Rump rester? Or life waster? You be the judge.

How many of you have a strong Italian heritage?  Irish?  Spanish?  Polish?

Surely, there are traits that are unique to “your people” that help identify you.  Italians eat.  Irish drink.  Spanish do the flamenco (I think).  Polish clean.

I’m mostly Polish.

Coming home from high school, it wasn’t unusual for me to come home to my Babci sweeping the street.  You can imagine the comments I had to fend off from friends who observed this unique behavior.

Sweeping the street explains one aspect of my grandmother’s life, which consisted of cooking, cleaning, and taking care of her family.  From morning until about four in the afternoon, all I had to do to find her was to use my senses.  The smell of sauteeing garlic and onions, the daily sound of a vacuum cleaner over the floors, the whistling of the clothes line as she hung her clothes to dry in the sun, or the cuss words she spoke in Polish over some angst about the world news.

Moving most of Babci’s life allowed her to get to 86 years old doing what she wants.  Then she had a stroke.  Then it was one and a half years of her health heading downhill.

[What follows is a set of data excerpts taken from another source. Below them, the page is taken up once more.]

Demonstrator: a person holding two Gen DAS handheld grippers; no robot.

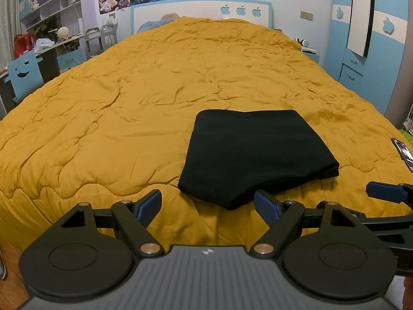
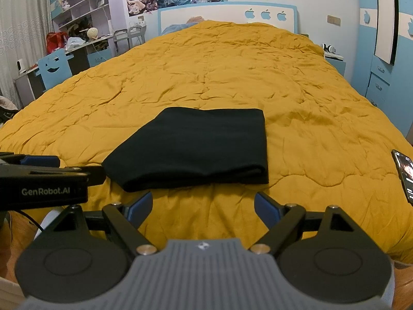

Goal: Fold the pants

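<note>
Black pants [image 1: 253, 155] lie folded into a flat, thick rectangle on the mustard-yellow quilt [image 1: 129, 90], near the bed's front edge. In the right wrist view the pants [image 2: 196, 149] sit just ahead and slightly left. My left gripper [image 1: 207, 206] is open just short of the bundle's near corner, holding nothing. My right gripper [image 2: 202, 208] is open too, a little in front of the folded edge and apart from it. Each gripper shows at the side of the other's view: the right gripper [image 1: 387, 192] and the left gripper [image 2: 41, 178].
A phone [image 2: 404, 173] lies on the quilt at the right edge. A blue headboard [image 1: 201, 10] stands at the far end, a desk with a blue chair [image 1: 24, 71] and shelves at the left, a blue wardrobe [image 1: 369, 38] at the right. Wooden floor shows below the bed edge.
</note>
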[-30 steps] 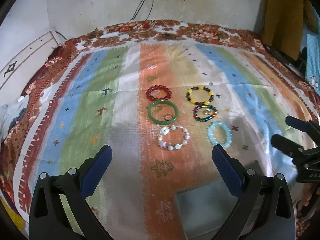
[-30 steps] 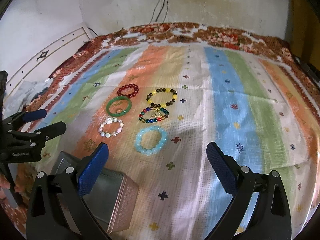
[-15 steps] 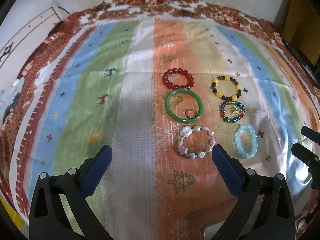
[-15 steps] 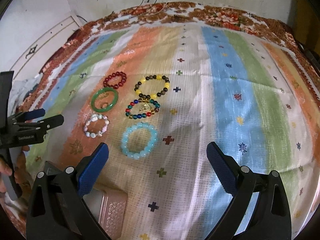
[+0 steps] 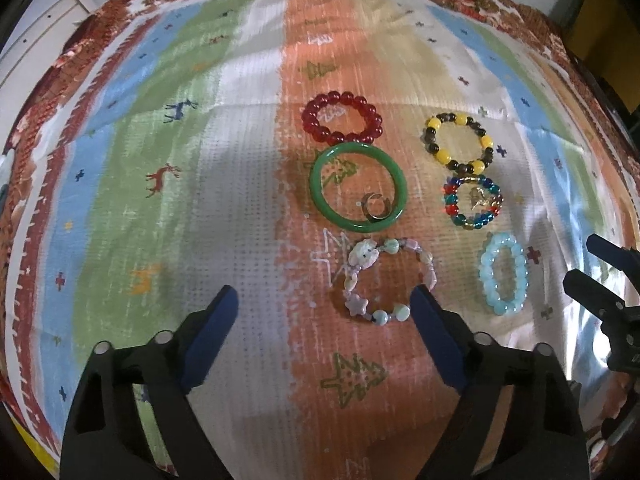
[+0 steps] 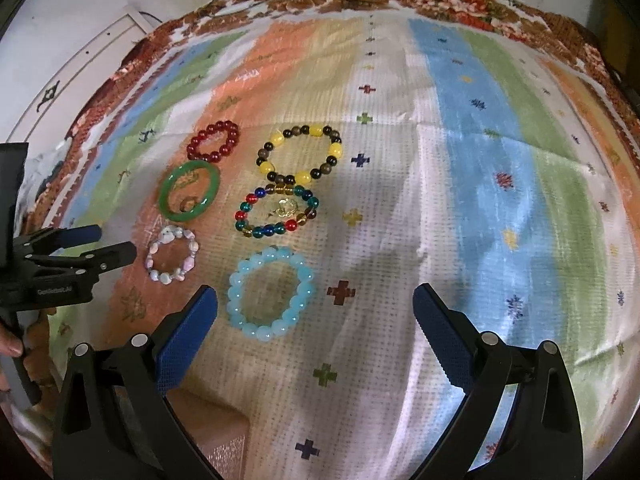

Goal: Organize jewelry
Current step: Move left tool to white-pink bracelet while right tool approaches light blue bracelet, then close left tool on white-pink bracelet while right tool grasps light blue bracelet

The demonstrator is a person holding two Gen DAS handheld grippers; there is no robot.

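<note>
My left gripper (image 5: 324, 300) is nearest the pastel charm bracelet (image 5: 386, 282), just off its right finger; jaws apart, narrowing, holding nothing; right gripper (image 6: 314, 300) gapes too.

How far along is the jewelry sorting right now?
Done: nothing visibly; all six bracelets lie on the striped cloth, from the red bead bracelet to the light blue one. In hand: nothing; the left gripper, whose jaws have just been closing, stands open with the pastel charm bracelet just beyond its right fingertip. The right gripper is open. Left: every piece, presumably into the box.
</note>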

86 years is more than the average American lifespan of 77 years.  But Deepak Chopra says that you can live happily to age 120 if you give your body what it needs for health.

For any of you that have witnessed the failing health and suffering of a loved one, you wouldn’t wish it on anyone.

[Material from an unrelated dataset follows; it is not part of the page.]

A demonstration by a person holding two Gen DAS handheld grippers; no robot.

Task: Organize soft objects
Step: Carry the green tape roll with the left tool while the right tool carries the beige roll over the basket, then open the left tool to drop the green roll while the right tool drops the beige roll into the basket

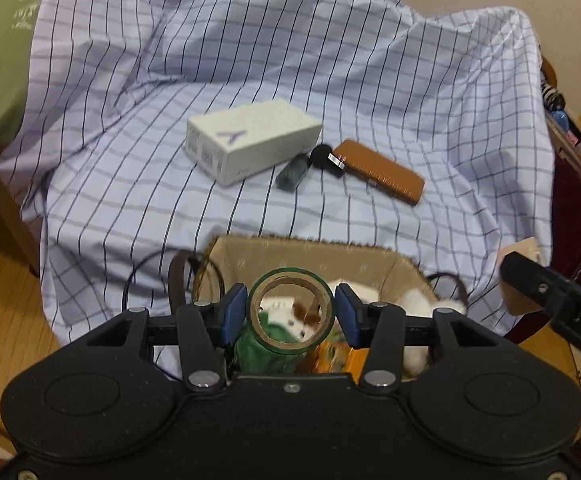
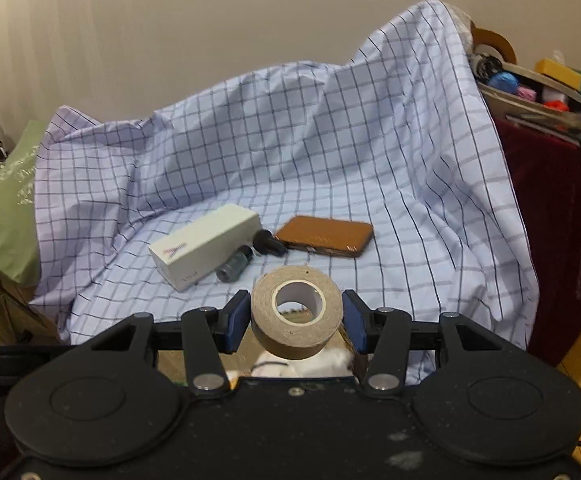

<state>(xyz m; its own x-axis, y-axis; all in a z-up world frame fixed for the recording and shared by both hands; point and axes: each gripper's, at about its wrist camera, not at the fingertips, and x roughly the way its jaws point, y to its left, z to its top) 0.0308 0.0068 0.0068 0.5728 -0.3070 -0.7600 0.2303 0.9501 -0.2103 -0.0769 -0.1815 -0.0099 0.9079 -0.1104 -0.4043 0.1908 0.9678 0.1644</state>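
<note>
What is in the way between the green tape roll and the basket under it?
Nothing visible. The left gripper holds the green-edged tape roll right above the open fabric-lined basket. Inside already lie a white plush toy and a green cloth, with some room left.

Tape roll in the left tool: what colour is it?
Green roll of tape with a brown cardboard core, clearest in the left wrist view.

Creased checked cloth (image 2: 330, 152); matt paper tape (image 2: 296, 316)

Soft, even indoor light, fairly dim, warm cast. Faint shadows in folds of the blue checked cloth (image 1: 330, 80). Strong fisheye bending at edges, dark corners. White plush toy (image 1: 410, 304) and nearby basket contents motion-blurred.
</note>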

The physical struggles and witnessing the crying weighed on everyone.

“Why does God do this to me?”  She’d ask every day.

Finally, Babci got what she asked for and died.

Babci followed Polish wisdom as well as she could.  She ate mostly whole foods, although she bought grain fed meats, chicken, and non-organic vegetables.  Living through the depression, she advocated saving her money.  She didn’t realize that she could invest in her health by spending more on food and less on trusting the medical doctor for her medications.  Babci also moved her body throughout most of the day.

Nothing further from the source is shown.